Once on land and dry we were given large black garbage bags and told to walk either direction and fill as many bags as we can before stocking them on the canoes at the shore. We were given two hours or so to work and the time flew fast. I had not thought I would fill a bag but it became obvious that I had no reason to worry. As I walk I found the oddest object from birthday balloons, sandals, to deodorant. It felt like I was an alien picking up what was left of Human society after its end. It felt like I was an archeologist of a dystopia. It was endless the amount of trash on the key. I would pick from a spot and look there again to find something. It was overwhelming the amount of trash and I felt like I barely made a dent. I started to feel hopeless that we were doom to become remains outlived by the trash we created.
Close to the class’s end time, we were all called to pack up and gather again. We had canoes filled to the brim with the trash that we had to walk back to the original spot and I felt the itch to go back and do more. I shared my feelings with professor Bailly who then showed me a picture of the old key. He reassured me it used to be worst and that we were in fact making a difference. Looking at the picture where the trash was visible even miles with the naked eye made me confident again that my efforts were not in Vain. We canoed back with heavy loads divided amongst us and ended the day dumping trash that should have never been made in the first place. I left smiling knowing I gave back and contributed to the city I love.
I am no stranger to volunteering. I gave my time to service throughout Highschool. I worked with patience at my local hospital giving them comfort or guidance.
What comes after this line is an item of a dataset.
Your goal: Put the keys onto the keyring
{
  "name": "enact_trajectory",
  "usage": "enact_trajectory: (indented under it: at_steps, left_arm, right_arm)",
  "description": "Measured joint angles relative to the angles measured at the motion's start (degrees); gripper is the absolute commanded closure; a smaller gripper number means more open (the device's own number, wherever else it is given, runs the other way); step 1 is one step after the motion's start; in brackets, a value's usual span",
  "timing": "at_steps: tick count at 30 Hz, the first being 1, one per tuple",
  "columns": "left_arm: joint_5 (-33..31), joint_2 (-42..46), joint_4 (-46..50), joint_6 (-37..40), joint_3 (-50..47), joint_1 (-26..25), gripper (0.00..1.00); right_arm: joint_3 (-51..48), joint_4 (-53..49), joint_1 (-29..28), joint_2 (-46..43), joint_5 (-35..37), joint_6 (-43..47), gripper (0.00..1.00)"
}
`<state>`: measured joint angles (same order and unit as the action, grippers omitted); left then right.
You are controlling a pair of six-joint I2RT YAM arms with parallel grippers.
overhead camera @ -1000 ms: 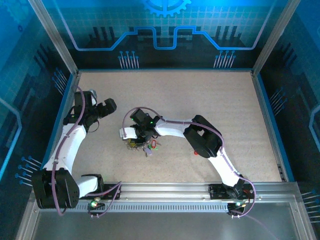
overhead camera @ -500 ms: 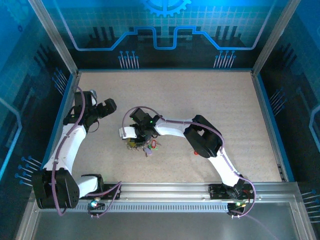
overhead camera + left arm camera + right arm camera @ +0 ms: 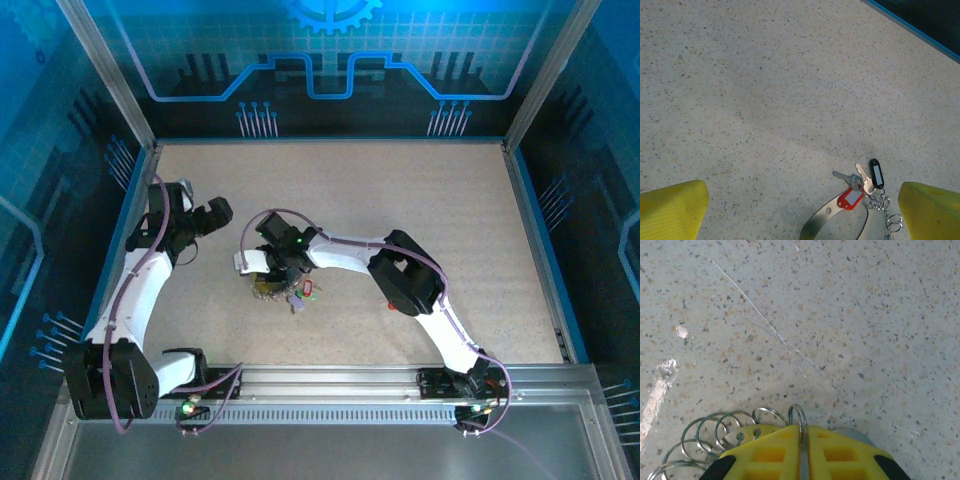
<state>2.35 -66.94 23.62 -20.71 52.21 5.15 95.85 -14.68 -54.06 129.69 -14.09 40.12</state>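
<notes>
Nearest the arm bases, the bunch of small keys with red, black and plain silver heads [image 3: 292, 292] lies on the speckled beige desk [image 3: 420, 200], left of centre. From above it's just a little colourful clump.

The left wrist camera sorts it out way better. There's a red tag, a black tag and a couple of silver keys [image 3: 860, 182] fanned out flat. A string of small silver split rings [image 3: 886, 209] trails off beside them, and the dull grey curved metal band of the keyring [image 3: 826, 216] loops just next to the red tag.

The right tool [image 3: 272, 270] sits right over the far side of that clump. Its own camera gives what nothing else does. The yellow fingers [image 3: 765, 457] are pressed together, clamped on a thin silver wire ring [image 3: 798, 416] poking out of the seam. The split rings [image 3: 715, 432] fan off to one side. There's also a long scratch [image 3: 765, 325] on the desk ahead.

Further back and to the left, the left tool [image 3: 216, 213] hangs over bare desk. Its yellow fingers [image 3: 671, 211] are spread wide apart with nothing between them.
</notes>
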Motion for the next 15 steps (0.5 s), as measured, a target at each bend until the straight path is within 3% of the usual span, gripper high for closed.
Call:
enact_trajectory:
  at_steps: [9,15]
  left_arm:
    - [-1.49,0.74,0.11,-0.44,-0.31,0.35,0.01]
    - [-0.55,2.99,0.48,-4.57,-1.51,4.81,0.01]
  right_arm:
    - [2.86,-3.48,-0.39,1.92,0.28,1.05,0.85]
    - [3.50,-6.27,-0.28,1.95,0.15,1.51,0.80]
It felt good to be able to help. I still jump at the opportunity when it comes from beach cleanups to phone banking. I guess I feel move to contribute to something bigger than myself. It’s how I want to leave a mark on the world by making it with my small efforts a better place. I got so much from this class and realized how distant I was from Miami as a community. I wanted to feel like a citizen not just in residency but in action. That was the feeling that captured me in each class meeting this semester and the trip to Chicken key allowed me to exercise that feeling.